> [TASK DIRECTIONS]
Provide again, from the entries below, every line from the one containing "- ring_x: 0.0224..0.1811" through the one containing "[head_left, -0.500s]", exactly as written, and no other line.
..........
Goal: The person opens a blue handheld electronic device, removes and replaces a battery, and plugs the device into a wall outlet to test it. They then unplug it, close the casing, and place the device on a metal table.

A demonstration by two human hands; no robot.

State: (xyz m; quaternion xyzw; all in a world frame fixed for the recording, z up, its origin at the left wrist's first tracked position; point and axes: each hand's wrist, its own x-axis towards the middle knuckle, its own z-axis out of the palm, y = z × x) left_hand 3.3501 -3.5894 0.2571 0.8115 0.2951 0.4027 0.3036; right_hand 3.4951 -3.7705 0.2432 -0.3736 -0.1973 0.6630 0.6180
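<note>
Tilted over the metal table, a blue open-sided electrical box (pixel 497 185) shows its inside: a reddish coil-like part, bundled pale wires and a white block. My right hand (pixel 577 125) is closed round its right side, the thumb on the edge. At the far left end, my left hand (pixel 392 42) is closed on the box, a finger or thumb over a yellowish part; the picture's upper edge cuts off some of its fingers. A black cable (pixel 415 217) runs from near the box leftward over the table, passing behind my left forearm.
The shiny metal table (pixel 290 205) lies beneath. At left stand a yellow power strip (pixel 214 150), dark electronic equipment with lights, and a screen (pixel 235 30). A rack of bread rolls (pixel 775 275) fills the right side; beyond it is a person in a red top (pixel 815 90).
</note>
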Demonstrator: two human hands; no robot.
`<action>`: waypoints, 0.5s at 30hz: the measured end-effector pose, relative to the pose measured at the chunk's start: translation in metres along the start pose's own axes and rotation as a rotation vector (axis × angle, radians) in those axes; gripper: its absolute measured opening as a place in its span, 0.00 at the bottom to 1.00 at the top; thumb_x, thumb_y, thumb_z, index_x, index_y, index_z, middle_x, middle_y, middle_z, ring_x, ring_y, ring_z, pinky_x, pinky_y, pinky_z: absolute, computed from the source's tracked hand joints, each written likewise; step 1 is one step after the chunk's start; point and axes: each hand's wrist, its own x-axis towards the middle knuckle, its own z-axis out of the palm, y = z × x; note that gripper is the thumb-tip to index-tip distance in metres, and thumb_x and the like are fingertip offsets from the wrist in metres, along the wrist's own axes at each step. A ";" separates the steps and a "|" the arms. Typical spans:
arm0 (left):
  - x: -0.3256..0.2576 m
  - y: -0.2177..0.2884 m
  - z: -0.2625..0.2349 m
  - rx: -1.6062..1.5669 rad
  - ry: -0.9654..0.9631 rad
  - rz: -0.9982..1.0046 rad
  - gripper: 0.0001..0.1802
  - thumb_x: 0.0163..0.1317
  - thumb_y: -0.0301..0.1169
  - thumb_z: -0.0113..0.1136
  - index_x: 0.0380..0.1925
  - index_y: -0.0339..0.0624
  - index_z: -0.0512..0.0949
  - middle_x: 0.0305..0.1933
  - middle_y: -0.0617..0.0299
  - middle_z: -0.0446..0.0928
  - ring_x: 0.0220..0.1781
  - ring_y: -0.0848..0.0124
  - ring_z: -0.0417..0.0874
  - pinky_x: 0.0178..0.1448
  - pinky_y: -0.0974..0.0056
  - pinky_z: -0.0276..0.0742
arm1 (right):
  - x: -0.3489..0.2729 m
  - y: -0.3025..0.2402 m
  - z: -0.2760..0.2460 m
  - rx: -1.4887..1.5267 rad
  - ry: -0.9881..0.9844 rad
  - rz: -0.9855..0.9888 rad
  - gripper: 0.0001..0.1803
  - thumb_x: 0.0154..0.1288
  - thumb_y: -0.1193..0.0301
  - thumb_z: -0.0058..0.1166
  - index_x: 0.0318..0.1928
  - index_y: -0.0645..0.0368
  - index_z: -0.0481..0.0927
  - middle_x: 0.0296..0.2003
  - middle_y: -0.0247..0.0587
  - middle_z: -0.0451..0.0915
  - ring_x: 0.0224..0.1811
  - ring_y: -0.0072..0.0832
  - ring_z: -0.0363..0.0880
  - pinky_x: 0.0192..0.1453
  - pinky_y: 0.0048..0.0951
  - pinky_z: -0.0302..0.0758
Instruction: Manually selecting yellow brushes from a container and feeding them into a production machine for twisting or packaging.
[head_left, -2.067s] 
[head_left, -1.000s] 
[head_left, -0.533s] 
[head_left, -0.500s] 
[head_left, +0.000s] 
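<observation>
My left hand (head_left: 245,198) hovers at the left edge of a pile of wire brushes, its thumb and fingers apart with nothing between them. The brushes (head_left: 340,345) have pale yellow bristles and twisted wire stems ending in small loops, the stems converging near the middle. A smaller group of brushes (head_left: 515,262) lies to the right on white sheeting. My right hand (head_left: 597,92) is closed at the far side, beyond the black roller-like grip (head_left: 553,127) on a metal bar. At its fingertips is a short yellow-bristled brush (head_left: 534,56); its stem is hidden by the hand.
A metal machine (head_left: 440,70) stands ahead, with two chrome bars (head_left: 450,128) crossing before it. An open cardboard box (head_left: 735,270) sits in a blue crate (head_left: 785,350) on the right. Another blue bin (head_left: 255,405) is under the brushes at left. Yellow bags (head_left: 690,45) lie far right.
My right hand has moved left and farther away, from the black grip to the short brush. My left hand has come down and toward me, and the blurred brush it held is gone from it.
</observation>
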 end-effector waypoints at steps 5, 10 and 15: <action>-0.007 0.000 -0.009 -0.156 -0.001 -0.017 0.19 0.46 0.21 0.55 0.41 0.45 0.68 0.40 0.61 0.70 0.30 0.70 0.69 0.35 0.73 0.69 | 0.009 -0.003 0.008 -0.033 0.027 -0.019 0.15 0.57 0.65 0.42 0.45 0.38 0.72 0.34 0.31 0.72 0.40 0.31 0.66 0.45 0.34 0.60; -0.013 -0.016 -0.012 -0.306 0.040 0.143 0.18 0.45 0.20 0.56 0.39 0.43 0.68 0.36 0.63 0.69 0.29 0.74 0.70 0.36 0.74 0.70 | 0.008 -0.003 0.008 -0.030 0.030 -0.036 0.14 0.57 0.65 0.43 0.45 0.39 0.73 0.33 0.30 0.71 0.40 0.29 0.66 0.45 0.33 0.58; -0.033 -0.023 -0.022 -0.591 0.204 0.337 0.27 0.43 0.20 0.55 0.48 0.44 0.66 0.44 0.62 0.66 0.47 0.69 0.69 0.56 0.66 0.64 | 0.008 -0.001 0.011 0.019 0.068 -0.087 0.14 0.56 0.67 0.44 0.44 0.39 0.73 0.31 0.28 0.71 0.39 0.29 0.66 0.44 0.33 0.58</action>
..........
> [OUTPUT BELOW]
  - ring_x: 0.0224..0.1811
  - ring_y: -0.0072..0.0832
  - ring_z: -0.0363..0.0880
  - pinky_x: 0.0192..0.1453
  - pinky_y: 0.0048..0.0951
  - pinky_z: -0.0302..0.0758
Instruction: Manually selecting yellow brushes from a container and feeding them into a production machine for twisting or packaging.
[head_left, -2.067s] 
[head_left, -1.000s] 
[head_left, -0.533s] 
[head_left, -0.500s] 

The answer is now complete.